**Instructions to follow:** Retype each line below without a single alteration.
________________________
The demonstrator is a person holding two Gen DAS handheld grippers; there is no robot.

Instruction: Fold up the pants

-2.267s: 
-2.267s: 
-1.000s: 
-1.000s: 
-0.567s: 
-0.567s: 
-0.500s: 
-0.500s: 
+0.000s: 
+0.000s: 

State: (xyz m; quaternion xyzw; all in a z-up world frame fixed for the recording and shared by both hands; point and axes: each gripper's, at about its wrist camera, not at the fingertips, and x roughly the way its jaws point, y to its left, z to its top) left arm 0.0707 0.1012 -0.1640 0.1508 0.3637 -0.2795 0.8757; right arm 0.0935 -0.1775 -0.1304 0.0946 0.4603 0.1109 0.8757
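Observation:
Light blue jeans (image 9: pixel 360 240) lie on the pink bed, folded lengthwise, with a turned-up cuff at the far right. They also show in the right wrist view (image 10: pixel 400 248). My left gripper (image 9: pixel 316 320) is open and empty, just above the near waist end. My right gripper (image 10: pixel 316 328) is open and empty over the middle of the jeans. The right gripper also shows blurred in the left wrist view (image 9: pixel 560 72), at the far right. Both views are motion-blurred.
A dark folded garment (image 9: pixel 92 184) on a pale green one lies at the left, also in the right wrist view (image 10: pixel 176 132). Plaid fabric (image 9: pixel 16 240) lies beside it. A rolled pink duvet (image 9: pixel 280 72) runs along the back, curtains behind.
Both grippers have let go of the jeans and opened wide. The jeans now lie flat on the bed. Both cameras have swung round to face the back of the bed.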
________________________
**Task result:**
The demonstrator is a person holding two Gen DAS handheld grippers; there is no robot.

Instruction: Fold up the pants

-2.267s: 
-2.267s: 
-1.000s: 
-1.000s: 
-0.567s: 
-0.567s: 
-0.500s: 
-0.500s: 
+0.000s: 
+0.000s: 

State: (xyz m; quaternion xyzw; all in a z-up world frame fixed for the recording and shared by both hands; point and axes: each gripper's, at about its wrist camera, not at the fingertips, and x roughly the way its jaws point, y to its left, z to its top) left arm 0.0707 0.1012 -0.1640 0.1508 0.3637 -0.2795 0.8757; right arm 0.0935 -0.1775 -0.1304 0.0946 0.4603 0.1109 0.8757
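Observation:
Light blue jeans (image 9: pixel 360 240) lie on the pink bed, folded lengthwise, with a turned-up cuff at the far right. They also show in the right wrist view (image 10: pixel 400 248). My left gripper (image 9: pixel 316 320) is open and empty, just above the near waist end. My right gripper (image 10: pixel 316 328) is open and empty over the middle of the jeans. The right gripper also shows blurred in the left wrist view (image 9: pixel 560 72), at the far right. Both views are motion-blurred.
A dark folded garment (image 9: pixel 92 184) on a pale green one lies at the left, also in the right wrist view (image 10: pixel 176 132). Plaid fabric (image 9: pixel 16 240) lies beside it. A rolled pink duvet (image 9: pixel 280 72) runs along the back, curtains behind.
Both grippers have let go of the jeans and opened wide. The jeans now lie flat on the bed. Both cameras have swung round to face the back of the bed.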

The exercise was worked through completely.